**About this task:** Word for word, reproduce every line of the data.

**Material provided:**
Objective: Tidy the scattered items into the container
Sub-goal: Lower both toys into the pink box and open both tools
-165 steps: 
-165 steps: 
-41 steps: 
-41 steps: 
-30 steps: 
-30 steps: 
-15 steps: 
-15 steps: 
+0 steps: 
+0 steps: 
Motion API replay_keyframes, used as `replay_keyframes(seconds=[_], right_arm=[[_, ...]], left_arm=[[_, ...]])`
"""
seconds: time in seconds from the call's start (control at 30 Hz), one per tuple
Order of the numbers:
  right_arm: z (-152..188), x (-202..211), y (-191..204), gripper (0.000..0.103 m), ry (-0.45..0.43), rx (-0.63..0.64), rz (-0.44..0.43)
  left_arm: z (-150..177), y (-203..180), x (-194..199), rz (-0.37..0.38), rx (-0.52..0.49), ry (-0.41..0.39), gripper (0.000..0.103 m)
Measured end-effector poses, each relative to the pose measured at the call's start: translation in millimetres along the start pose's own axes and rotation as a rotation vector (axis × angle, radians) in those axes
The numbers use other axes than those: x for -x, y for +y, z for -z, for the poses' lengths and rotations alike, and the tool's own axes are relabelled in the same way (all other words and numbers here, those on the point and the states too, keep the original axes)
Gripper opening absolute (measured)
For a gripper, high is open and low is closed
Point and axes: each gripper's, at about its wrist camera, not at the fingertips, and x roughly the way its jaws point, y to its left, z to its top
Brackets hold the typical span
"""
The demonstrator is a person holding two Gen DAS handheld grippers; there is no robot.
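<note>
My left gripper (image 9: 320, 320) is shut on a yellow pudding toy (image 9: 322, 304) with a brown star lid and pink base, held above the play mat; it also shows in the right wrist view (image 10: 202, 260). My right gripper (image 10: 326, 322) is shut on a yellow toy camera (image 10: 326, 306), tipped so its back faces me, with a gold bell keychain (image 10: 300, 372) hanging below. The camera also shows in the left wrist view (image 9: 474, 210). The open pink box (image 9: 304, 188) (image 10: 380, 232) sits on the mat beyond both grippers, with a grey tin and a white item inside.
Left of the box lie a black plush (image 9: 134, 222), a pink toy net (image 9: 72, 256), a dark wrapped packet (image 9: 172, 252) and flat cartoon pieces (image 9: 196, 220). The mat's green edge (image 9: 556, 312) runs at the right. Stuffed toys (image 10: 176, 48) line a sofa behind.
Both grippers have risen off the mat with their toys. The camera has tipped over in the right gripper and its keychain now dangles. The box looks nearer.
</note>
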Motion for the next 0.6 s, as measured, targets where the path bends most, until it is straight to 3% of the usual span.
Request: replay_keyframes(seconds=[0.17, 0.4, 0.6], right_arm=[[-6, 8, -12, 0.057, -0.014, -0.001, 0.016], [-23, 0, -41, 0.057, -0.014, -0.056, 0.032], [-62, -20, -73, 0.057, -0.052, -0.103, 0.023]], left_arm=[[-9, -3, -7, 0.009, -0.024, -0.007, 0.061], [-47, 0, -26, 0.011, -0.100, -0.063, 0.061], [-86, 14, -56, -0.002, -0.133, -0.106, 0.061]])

**Written response:**
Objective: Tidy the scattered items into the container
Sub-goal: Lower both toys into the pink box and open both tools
-165 steps: 
-165 steps: 
-41 steps: 
-41 steps: 
-30 steps: 
-30 steps: 
-15 steps: 
-15 steps: 
+0 steps: 
+0 steps: 
Motion API replay_keyframes, used as `replay_keyframes(seconds=[_], right_arm=[[_, ...]], left_arm=[[_, ...]])`
"""
seconds: time in seconds from the call's start (control at 30 Hz), one per tuple
Order of the numbers:
  right_arm: z (-152..188), x (-202..211), y (-191..204), gripper (0.000..0.103 m), ry (-0.45..0.43), rx (-0.63..0.64), rz (-0.44..0.43)
  left_arm: z (-150..177), y (-203..180), x (-194..199), rz (-0.37..0.38), rx (-0.52..0.49), ry (-0.41..0.39), gripper (0.000..0.103 m)
Measured end-effector poses, each relative to the pose measured at the call's start: translation in millimetres along the start pose's own axes and rotation as a rotation vector (axis × angle, radians) in those axes
The numbers use other axes than those: x for -x, y for +y, z for -z, for the poses' lengths and rotations alike, and the tool's own axes are relabelled in the same way (all other words and numbers here, those on the point and the states too, keep the original axes)
Gripper opening absolute (measured)
For a gripper, high is open and low is closed
Point and axes: each gripper's, at about its wrist camera, not at the fingertips, and x roughly the way its jaws point, y to its left, z to its top
Brackets hold the typical span
"""
The demonstrator is a person holding two Gen DAS handheld grippers; there is no robot.
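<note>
My left gripper (image 9: 320, 320) is shut on a yellow pudding toy (image 9: 322, 304) with a brown star lid and pink base, held above the play mat; it also shows in the right wrist view (image 10: 202, 260). My right gripper (image 10: 326, 322) is shut on a yellow toy camera (image 10: 326, 306), tipped so its back faces me, with a gold bell keychain (image 10: 300, 372) hanging below. The camera also shows in the left wrist view (image 9: 474, 210). The open pink box (image 9: 304, 188) (image 10: 380, 232) sits on the mat beyond both grippers, with a grey tin and a white item inside.
Left of the box lie a black plush (image 9: 134, 222), a pink toy net (image 9: 72, 256), a dark wrapped packet (image 9: 172, 252) and flat cartoon pieces (image 9: 196, 220). The mat's green edge (image 9: 556, 312) runs at the right. Stuffed toys (image 10: 176, 48) line a sofa behind.
Both grippers have risen off the mat with their toys. The camera has tipped over in the right gripper and its keychain now dangles. The box looks nearer.
</note>
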Motion for the next 0.6 s, as measured, targets where the path bends most, until it is straight to 3% of the usual span.
Request: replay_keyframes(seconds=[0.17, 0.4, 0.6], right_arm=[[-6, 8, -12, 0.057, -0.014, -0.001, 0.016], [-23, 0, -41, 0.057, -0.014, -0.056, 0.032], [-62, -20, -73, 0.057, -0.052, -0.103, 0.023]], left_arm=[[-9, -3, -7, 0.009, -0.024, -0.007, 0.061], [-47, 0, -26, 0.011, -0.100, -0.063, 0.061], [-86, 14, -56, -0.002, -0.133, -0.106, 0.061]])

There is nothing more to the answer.